BnF, Mss, NAF 16367, f. 129-130
Transcription d’Anne Kieffer assistée de Jean-Marc Hovasse

a) « Quelqu’aient ».
b) « bon gré malgré ».


9 mai [1849], mercredi soir, 10 h. ½

Je n’ai presque plus d’espoir de te voir ce soir, mon bien-aimé, aussi vais-je me coucher bien tristement. Cependant je ne veux pas que tu croies que je t’accuse, bien loin de là, car je suppose que tu auras été retenu par les diverses machines électorales. J’aime mieux cela que de supposer que tu es souffrant ou indifférent. Comment va ton pied, mon petit homme ? Je te plains s’il faut que tu en souffres autant que moi. Je viens d’apprendre tout à l’heure une nouvelle qui m’a été désagréable pour les conséquences qu’elle peut avoir : c’est une pauvre femme cholérique [2] qu’on a transportée hier de chez elle ici et dont le mari était mort la veille dans le petit cul-de-sac qui est après le corroyeur. Certainement je ne suis pas femme à m’effrayer outre mesure, cependant j’aurais préféré que cette circonstance n’eût pas eu lieu dans la maison.

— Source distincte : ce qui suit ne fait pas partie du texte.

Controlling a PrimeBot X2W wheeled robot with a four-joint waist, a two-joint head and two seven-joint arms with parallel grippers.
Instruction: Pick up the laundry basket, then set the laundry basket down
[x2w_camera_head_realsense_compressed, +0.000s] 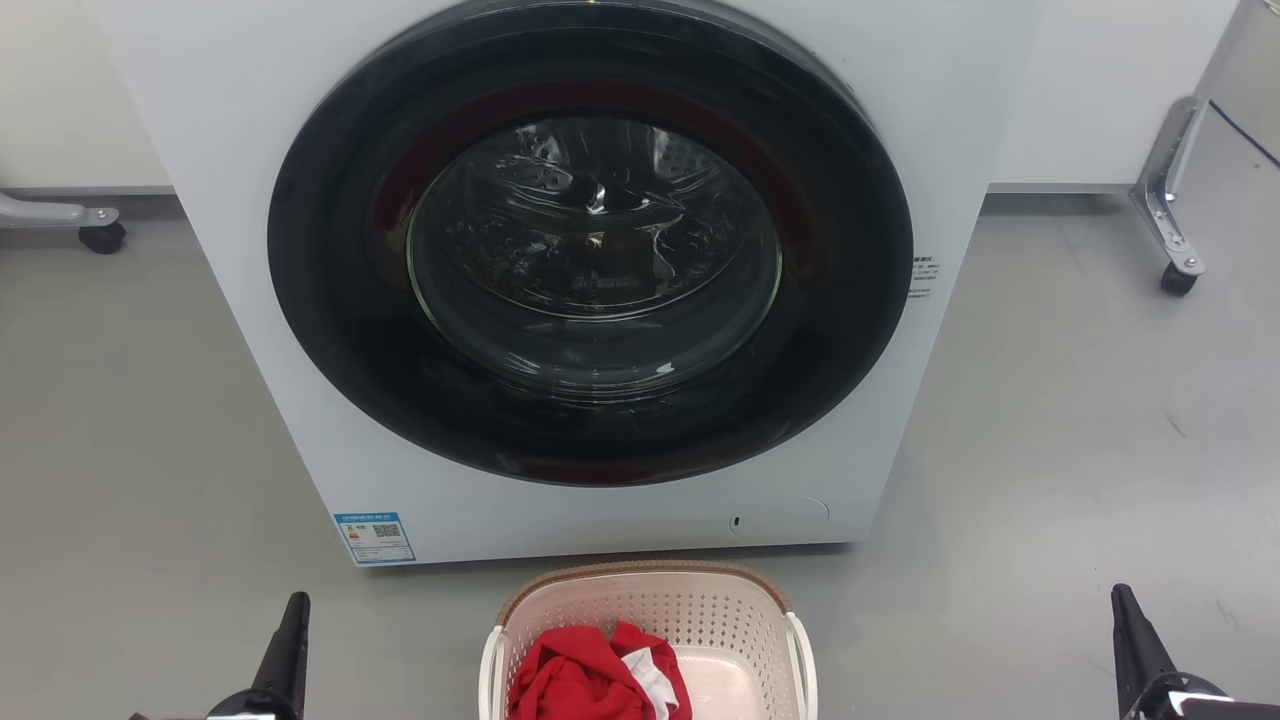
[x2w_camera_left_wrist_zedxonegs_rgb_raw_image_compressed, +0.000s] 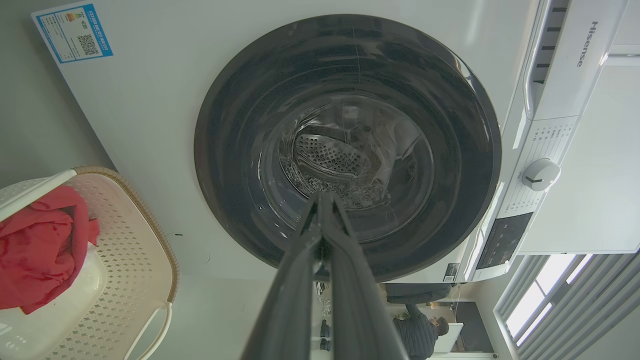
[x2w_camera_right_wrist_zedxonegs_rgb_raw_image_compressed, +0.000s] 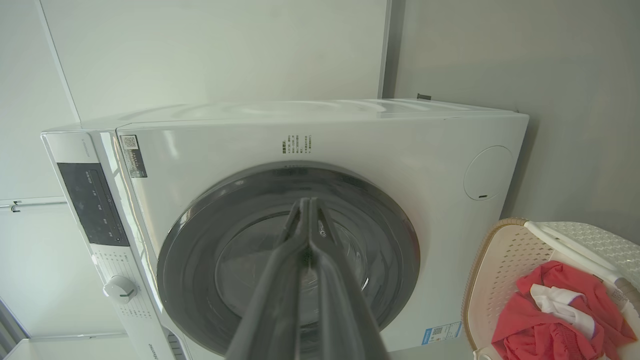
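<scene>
Nearest in the head view, the left gripper (x2w_camera_head_realsense_compressed: 296, 606) rises at 7 o'clock and the right gripper (x2w_camera_head_realsense_compressed: 1122, 602) at 5 o'clock, each well apart from the basket between them. In the wrist views, the long dark fingers of the left gripper (x2w_camera_left_wrist_zedxonegs_rgb_raw_image_compressed: 322, 199) and the right gripper (x2w_camera_right_wrist_zedxonegs_rgb_raw_image_compressed: 305, 202) are clenched tip to tip, grasping nothing.

At 6 o'clock, the cream-white perforated plastic laundry basket (x2w_camera_head_realsense_compressed: 650, 612), with a brown woven-look rim and white side handles, stands on the smooth grey floor (x2w_camera_head_realsense_compressed: 1050, 450). A crumpled red garment (x2w_camera_head_realsense_compressed: 570, 682) lies in its left half with a scrap of white cloth (x2w_camera_head_realsense_compressed: 655, 682) against it.

Just beyond the basket, toward 12 o'clock, stands a white front-loading washing machine (x2w_camera_head_realsense_compressed: 230, 220). Its round dark glass door (x2w_camera_head_realsense_compressed: 590, 400) is closed, and a small blue label (x2w_camera_head_realsense_compressed: 374, 537) sits at its lower left corner.

Farther back, a black castor on a grey metal leg (x2w_camera_head_realsense_compressed: 100, 236) shows at 9 o'clock and another black castor on a metal leg (x2w_camera_head_realsense_compressed: 1178, 276) at 2 o'clock.
</scene>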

On dit qu’elle est très mal, ce qui ajoute encore à la tristesse de la nouvelle. Enfin, mon cher adoré, pourvu que tu ne sois pas malade ni tous les tiens, c’est tout ce que je demande au bon Dieu. Il fera de moi ce qu’il voudra, s’il daigne seulement s’occuper de moi. J’ai vu Auguste Pierceau ce soir, il venait savoir de tes nouvelles. Du reste il ne pouvait pas m’apprendre grand-chose, car il ne voit personne et n’est pas encore d’âge à s’occuper de politique. Allons, voici l’heure passée où je pouvais espérer te voir. Le sort en est jeté pour ce soir, je ne te verrai plus, il faut que je me résigne, c’est ce que je tâche de faire en t’aimant encore davantage.

Juliette

BnF, Mss, NAF 16367, f. 131-132
Transcription d’Anne Kieffer assistée de Jean-Marc Hovasse

Notes

[1Juliette Drouet conserve scrupuleusement tous les moindres présents que lui faits Victor Hugo. Les lettres reçues pour sa fête, pour le nouvel an, ou pour tous les événements particuliers, sont conservées dans un « nécessaire anglais fermé à clef » sous son traversin. (Gérard Pouchain, ouvrage cité, p. 17.)

[2Relatif au choléra. L’épidémie de choléra dont la France est la proie depuis le début du mois de mars 1849 fera plus de seize mille morts.